Сейчас он знал, что его перепуганная мать была не так уж далека от истины: современные ученые являлись настоящими фанатиками своего дела, подлинными апологетами науки, а на переднем крае этой науки уже не одно столетие стояла проблема параллельных миров и способов проникновения в них, что дано было пока только неведомым Проводникам. Никто этих Проводников в глаза не видел, но слухи о них ходили в народе самые невероятные.

Итак, новых необычных способностей ребенок не обнаруживал, старые тоже больше никак не проявлялись; время шло, и родители постепенно успокоились, уверив себя в том, что с возрастом все прошло само собой, как проходит детская болезнь ветрянка. Но взрослый сегодняшний Михаил знал, что родители ошибались, потому что талант, как выяснилось, в отличие от ветрянки не поддается излечению, а настоящий дар не может ни с того ни с сего исчезнуть, как не может исчезнуть из груди человека вложенное туда при рождении сердце.
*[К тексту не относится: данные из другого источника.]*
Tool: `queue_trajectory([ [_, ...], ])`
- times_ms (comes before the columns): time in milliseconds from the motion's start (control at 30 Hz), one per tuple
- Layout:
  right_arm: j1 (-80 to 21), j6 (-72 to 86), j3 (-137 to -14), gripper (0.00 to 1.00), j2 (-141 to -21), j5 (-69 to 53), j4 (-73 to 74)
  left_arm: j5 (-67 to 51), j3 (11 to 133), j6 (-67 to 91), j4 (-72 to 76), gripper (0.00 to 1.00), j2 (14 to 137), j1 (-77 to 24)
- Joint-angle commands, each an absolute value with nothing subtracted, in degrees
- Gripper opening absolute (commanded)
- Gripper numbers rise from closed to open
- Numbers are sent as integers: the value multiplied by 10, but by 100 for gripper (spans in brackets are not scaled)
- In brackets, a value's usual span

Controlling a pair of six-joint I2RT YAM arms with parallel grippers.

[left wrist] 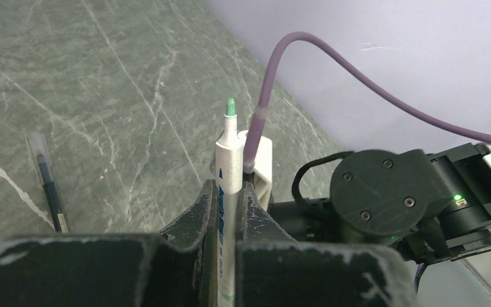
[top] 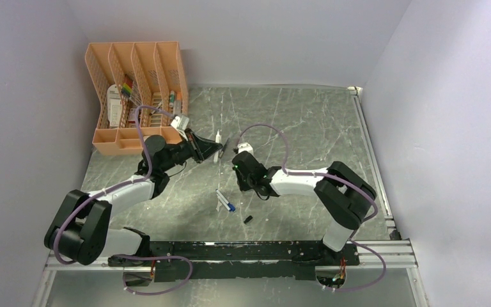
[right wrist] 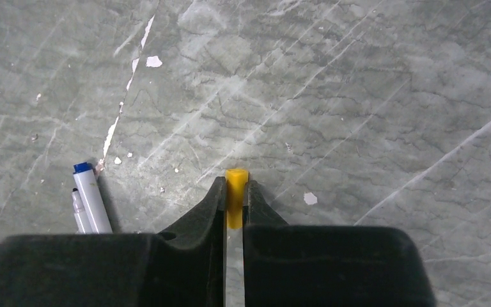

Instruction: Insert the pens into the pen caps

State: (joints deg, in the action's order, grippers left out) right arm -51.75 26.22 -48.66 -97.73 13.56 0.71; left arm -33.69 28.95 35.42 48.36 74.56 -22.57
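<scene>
My left gripper [left wrist: 230,188] is shut on a white pen [left wrist: 229,160] whose green tip points up and away. In the top view this gripper [top: 212,148] holds the pen [top: 218,137] near mid-table, facing my right gripper [top: 238,155]. My right gripper [right wrist: 235,185] is shut on the yellow-orange cap [right wrist: 236,198], held above the table. A dark pen [left wrist: 50,192] lies on the table to the left. A white pen with a blue cap [right wrist: 91,198] on its end lies on the table, and it also shows in the top view [top: 225,200]. The black cap [top: 248,219] lies nearer the bases.
An orange desk organiser [top: 137,96] with several items stands at the back left. Purple cables [top: 275,137] loop over both arms. The right arm's wrist [left wrist: 383,192] sits close in front of the left gripper. Walls enclose the table on three sides.
</scene>
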Motion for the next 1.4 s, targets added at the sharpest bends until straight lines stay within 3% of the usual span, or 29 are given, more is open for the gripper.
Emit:
queue_trajectory([
  [0,-494,273,-455,0,-962,76,0,-338,285,341,495,7,761,-221],
  [233,-407,280,-415,0,-864,-24,-77,-324,303,294,454,7,732,-254],
  [467,-287,351,-413,0,-768,-147,-169,-362,280,367,594,7,772,-277],
  [600,-241,423,-378,0,-722,-204,-293,-360,279,416,668,7,807,-311],
  [867,-218,502,-337,0,-677,-267,-469,-376,292,514,833,7,892,-350],
  [1367,-218,472,-343,0,-643,-312,-485,-408,349,615,1002,7,993,-392],
])
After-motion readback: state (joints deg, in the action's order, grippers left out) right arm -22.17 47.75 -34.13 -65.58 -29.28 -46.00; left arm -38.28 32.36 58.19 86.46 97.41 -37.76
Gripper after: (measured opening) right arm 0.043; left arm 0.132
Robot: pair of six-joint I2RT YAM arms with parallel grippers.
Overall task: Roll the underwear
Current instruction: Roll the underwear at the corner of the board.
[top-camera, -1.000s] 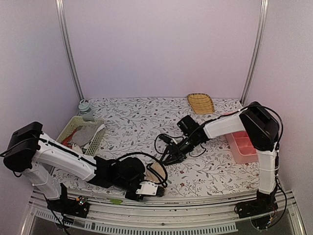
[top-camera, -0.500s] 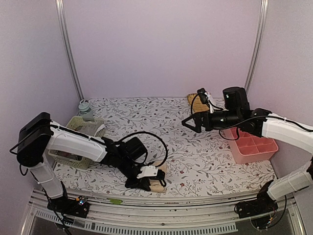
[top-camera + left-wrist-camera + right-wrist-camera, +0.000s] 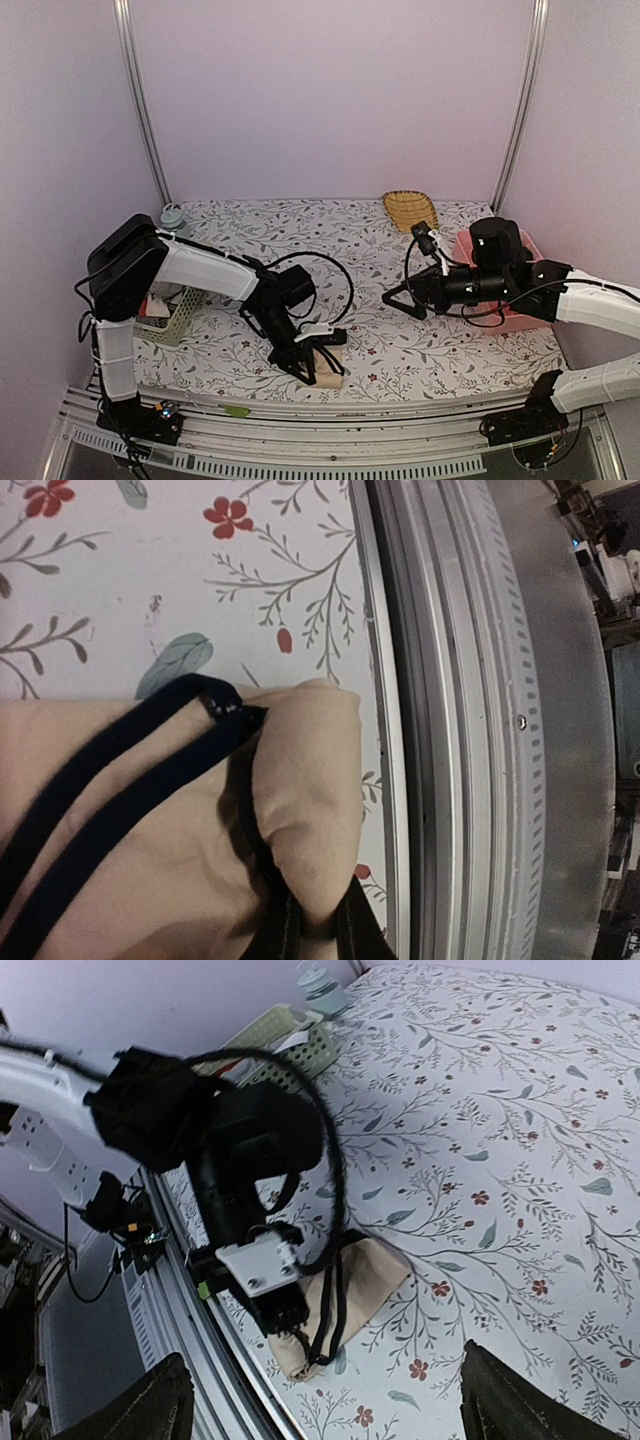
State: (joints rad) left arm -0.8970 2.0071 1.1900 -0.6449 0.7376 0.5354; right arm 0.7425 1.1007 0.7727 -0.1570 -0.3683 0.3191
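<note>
One underwear [image 3: 150,820] — half cropped, left gripper [image 3: 318,930] pinching

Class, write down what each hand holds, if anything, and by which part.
Left hand pinches the beige underwear by its folded end near the front rail. Right hand: open, holding nothing.

Beige underwear [image 3: 330,362] with black edging (a soft, thick bundle) on the flowered table [image 3: 420,345], beside its near edge.
</note>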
Он всю жизнь ощущал в себе эту роковую пугающую силу — таинственный дар Проводника, чувствовал в глубинах своего существа ее постоянный рост, слышал в себе ее древний, как шорох прибоя, сладкий и властный зов, а став старше, задыхался в бредовых приливах, не находящих себе выхода из плена запуганного взрослыми сознания. Михаил боялся своего дара, относясь к нему как к врожденному недугу, и никогда даже не пробовал им пользоваться.